On Wed, Oct 16, 2013 at 6:51 PM, Philipp Überbacher <murks(a)tuxfamily.org>wrote;wrote:
I was hoping for something that requires less DSP
knowledge.
I think we all do... note although I dabble in DSP, I won't claim to
"know"
DSP...
However given that those low-level tools are
available,
hints on how to combine them or on possibly useful algorithms etc.
would be appreciated as well.
Of the three catagories you mentioned (speech, music, noise), speech is
probably the easiest to find...
FFT the whole track (windows of... 8192 or so perhaps), then check for
frequency content in the speech range[1]: 300 - 3.400 Hz.

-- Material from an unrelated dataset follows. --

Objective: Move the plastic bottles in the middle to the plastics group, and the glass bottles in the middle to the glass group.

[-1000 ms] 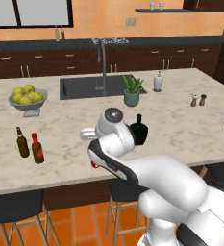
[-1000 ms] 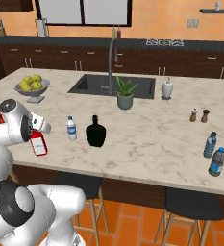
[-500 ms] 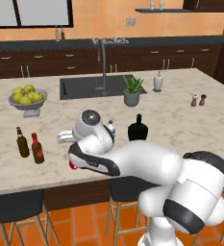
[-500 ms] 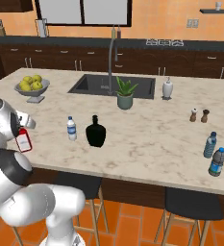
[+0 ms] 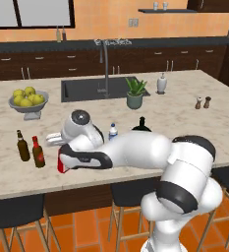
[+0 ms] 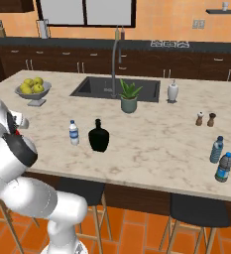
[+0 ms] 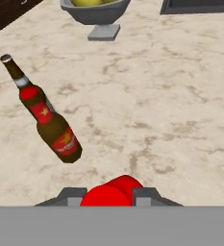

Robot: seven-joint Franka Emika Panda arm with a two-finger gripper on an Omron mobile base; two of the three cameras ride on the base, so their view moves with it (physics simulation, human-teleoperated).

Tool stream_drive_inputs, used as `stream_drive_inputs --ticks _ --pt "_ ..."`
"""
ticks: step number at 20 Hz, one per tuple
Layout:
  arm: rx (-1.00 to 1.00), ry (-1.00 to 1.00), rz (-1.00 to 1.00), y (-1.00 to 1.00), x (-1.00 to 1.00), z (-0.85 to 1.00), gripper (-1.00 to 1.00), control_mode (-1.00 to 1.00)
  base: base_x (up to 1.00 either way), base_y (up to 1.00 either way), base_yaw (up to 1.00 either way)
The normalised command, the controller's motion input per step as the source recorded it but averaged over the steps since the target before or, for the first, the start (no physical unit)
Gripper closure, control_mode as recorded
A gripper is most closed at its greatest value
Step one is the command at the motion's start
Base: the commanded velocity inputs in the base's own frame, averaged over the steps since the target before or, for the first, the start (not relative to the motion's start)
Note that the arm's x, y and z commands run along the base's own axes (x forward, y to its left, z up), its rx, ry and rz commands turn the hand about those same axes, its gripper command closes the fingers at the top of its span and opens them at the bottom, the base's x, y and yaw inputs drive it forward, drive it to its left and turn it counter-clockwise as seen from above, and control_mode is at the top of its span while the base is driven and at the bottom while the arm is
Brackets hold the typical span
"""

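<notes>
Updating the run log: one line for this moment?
hand: shut on flat red bottle | position: beside glass group | water bottle, black bottle: mid-counter

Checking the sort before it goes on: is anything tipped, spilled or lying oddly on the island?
Nothing stands out. The water bottle and black bottle stand upright mid-counter, the brown bottle and dark-red bottle upright at the left. The gripper holds the red bottle beside them. No spills show.

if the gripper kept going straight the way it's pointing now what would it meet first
Probably bare counter. The gripper, shut on the flat red bottle, looks down at open marble. The dark-red bottle and brown bottle stand off to one side, though depth is unclear.
</notes>
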Motion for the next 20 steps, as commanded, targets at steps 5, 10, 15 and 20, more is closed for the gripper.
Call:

If the content is steadily within those frequency ranges (allowing for some
FFT windowing error), the that should be ok.
Music (depending on type) is generally rythmical, so transients should be
present, and somewhat evenly spaced. Easier to detect if the music hasn't
been compressed to a brick-wall.
Noise (depending on type) is generally *not* rythmical, so transients
should be present but not evenly spaced...
The above is a suggestion only: I don't know is it the best way to go.
Depending on the content, you'll have some success with the above approach.
Advice on "music-information-retrieval" or content analysis is probably
better on the Music-DSP mailing list, perhaps ask there?
HTH, -Harry
[1]: Voice frequencies,
http://en.wikipedia.org/wiki/Voice_frequency